Work to complete:
Your reply should be an exact copy of the lines from the one that holds "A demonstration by" to the end of the data below.

Data:
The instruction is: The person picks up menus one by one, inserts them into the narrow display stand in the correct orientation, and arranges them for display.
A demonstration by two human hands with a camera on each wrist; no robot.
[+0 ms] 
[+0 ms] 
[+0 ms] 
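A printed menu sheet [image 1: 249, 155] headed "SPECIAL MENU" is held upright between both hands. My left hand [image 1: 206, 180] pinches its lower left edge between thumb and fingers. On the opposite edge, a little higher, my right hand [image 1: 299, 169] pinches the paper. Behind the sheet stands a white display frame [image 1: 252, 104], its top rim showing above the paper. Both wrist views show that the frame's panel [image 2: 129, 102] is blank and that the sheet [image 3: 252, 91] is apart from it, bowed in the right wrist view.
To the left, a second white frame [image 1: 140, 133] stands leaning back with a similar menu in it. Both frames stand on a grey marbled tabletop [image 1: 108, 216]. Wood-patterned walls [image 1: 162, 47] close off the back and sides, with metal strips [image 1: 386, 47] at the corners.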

Your response:
A demonstration by two human hands with a camera on each wrist; no robot.
[+0 ms] 
[+0 ms] 
[+0 ms] 
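A printed menu sheet [image 1: 249, 155] headed "SPECIAL MENU" is held upright between both hands. My left hand [image 1: 206, 180] pinches its lower left edge between thumb and fingers. On the opposite edge, a little higher, my right hand [image 1: 299, 169] pinches the paper. Behind the sheet stands a white display frame [image 1: 252, 104], its top rim showing above the paper. Both wrist views show that the frame's panel [image 2: 129, 102] is blank and that the sheet [image 3: 252, 91] is apart from it, bowed in the right wrist view.
To the left, a second white frame [image 1: 140, 133] stands leaning back with a similar menu in it. Both frames stand on a grey marbled tabletop [image 1: 108, 216]. Wood-patterned walls [image 1: 162, 47] close off the back and sides, with metal strips [image 1: 386, 47] at the corners.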

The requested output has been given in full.